» Aim of the task:
Return the lines from the start of the data through the line with "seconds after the". Include both of those lines and no others.

» Data extract:

....

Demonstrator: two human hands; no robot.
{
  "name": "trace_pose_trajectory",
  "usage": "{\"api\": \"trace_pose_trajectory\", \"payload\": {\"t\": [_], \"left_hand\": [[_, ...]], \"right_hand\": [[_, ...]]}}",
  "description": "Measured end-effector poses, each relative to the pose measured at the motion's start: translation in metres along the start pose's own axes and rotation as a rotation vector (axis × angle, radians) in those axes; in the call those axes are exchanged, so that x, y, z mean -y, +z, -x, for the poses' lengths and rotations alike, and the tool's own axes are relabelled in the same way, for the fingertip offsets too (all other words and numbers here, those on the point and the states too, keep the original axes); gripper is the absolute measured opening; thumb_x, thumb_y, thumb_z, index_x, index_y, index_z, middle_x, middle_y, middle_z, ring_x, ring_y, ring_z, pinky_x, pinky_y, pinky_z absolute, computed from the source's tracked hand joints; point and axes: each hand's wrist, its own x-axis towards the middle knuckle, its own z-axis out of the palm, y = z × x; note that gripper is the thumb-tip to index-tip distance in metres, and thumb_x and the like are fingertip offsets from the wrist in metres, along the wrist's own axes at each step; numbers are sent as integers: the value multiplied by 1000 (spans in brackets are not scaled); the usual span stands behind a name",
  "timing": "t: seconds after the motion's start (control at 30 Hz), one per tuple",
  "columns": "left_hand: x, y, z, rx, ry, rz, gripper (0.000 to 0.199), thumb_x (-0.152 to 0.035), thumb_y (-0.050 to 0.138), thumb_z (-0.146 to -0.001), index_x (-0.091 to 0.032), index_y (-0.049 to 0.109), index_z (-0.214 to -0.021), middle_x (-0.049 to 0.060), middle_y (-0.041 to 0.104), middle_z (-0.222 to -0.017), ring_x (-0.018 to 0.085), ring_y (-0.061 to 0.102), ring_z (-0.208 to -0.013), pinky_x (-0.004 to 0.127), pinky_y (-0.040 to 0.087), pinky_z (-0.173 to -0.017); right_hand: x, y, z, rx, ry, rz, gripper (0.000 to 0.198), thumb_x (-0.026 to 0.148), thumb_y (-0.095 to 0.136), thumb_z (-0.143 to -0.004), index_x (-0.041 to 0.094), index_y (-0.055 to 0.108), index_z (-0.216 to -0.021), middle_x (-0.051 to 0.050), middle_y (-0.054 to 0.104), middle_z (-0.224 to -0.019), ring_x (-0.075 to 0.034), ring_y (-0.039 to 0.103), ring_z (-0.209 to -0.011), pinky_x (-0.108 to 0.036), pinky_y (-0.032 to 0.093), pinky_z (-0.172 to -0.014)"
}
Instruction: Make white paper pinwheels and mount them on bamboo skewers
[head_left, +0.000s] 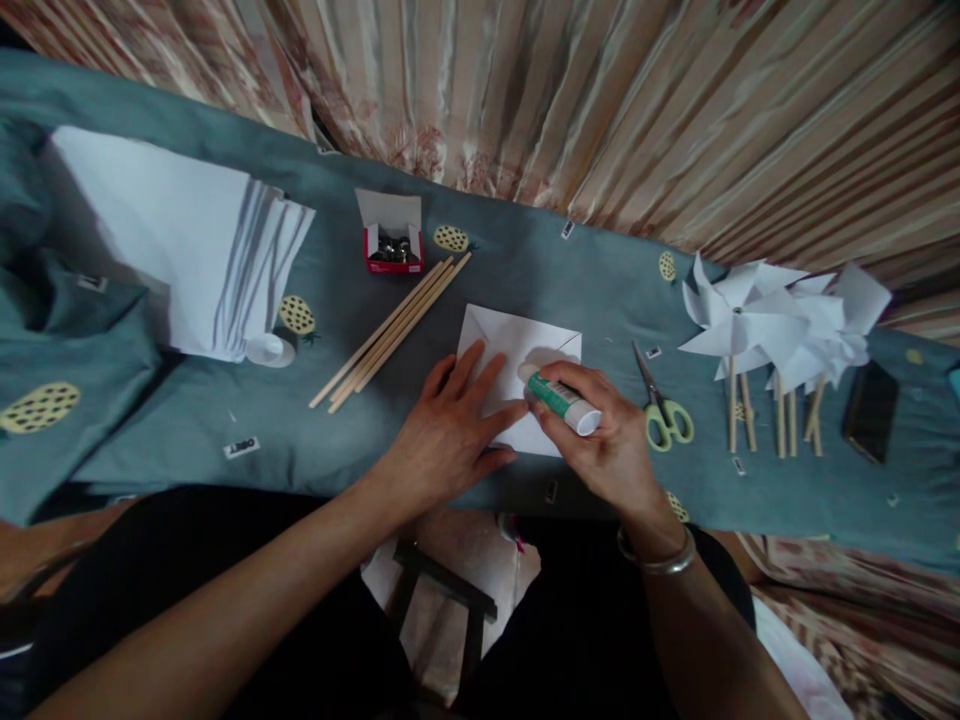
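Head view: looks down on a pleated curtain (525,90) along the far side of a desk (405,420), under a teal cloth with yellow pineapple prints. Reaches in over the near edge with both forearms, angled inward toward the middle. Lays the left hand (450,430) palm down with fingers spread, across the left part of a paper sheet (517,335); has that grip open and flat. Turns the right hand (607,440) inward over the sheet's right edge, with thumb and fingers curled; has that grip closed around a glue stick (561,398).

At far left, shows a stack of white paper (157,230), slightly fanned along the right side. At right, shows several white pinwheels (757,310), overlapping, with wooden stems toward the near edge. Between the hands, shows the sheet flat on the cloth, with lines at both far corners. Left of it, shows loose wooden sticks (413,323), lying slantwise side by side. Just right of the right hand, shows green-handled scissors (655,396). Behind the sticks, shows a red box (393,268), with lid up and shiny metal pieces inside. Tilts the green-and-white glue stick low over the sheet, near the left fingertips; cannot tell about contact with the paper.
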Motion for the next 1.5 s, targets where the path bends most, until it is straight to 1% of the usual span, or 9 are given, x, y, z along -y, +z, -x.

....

» Result of this exercise:
Demonstrator: two human hands; no robot.
{
  "name": "trace_pose_trajectory",
  "usage": "{\"api\": \"trace_pose_trajectory\", \"payload\": {\"t\": [_], \"left_hand\": [[_, ...]], \"right_hand\": [[_, ...]]}}",
  "description": "Measured end-effector poses, each relative to the pose measured at the motion's start: translation in metres along the start pose's own axes and rotation as a rotation vector (axis × angle, radians) in those axes; in the call those axes are exchanged, so that x, y, z mean -y, +z, -x, for the poses' lengths and rotations alike, and the tool's own axes are relabelled in the same way, for the fingertip offsets too (all other words and numbers here, those on the point and the states too, keep the original axes); gripper is the absolute measured opening; thumb_x, thumb_y, thumb_z, index_x, index_y, index_z, middle_x, middle_y, middle_z, ring_x, ring_y, ring_z, pinky_x, pinky_y, pinky_z absolute, computed from the source's tracked hand joints; point and axes: each hand's wrist, its own x-axis towards the middle knuckle, its own z-axis out of the palm, y = z × x; note that gripper is the thumb-tip to index-tip distance in metres, and thumb_x and the like are fingertip offsets from the wrist in metres, along the wrist's own axes at each step; numbers are sent as integers: the value multiplied by 1000 (spans in brackets are not scaled); the usual span stands behind a name",
  "timing": "t: seconds after the motion's start (control at 30 Hz), one per tuple",

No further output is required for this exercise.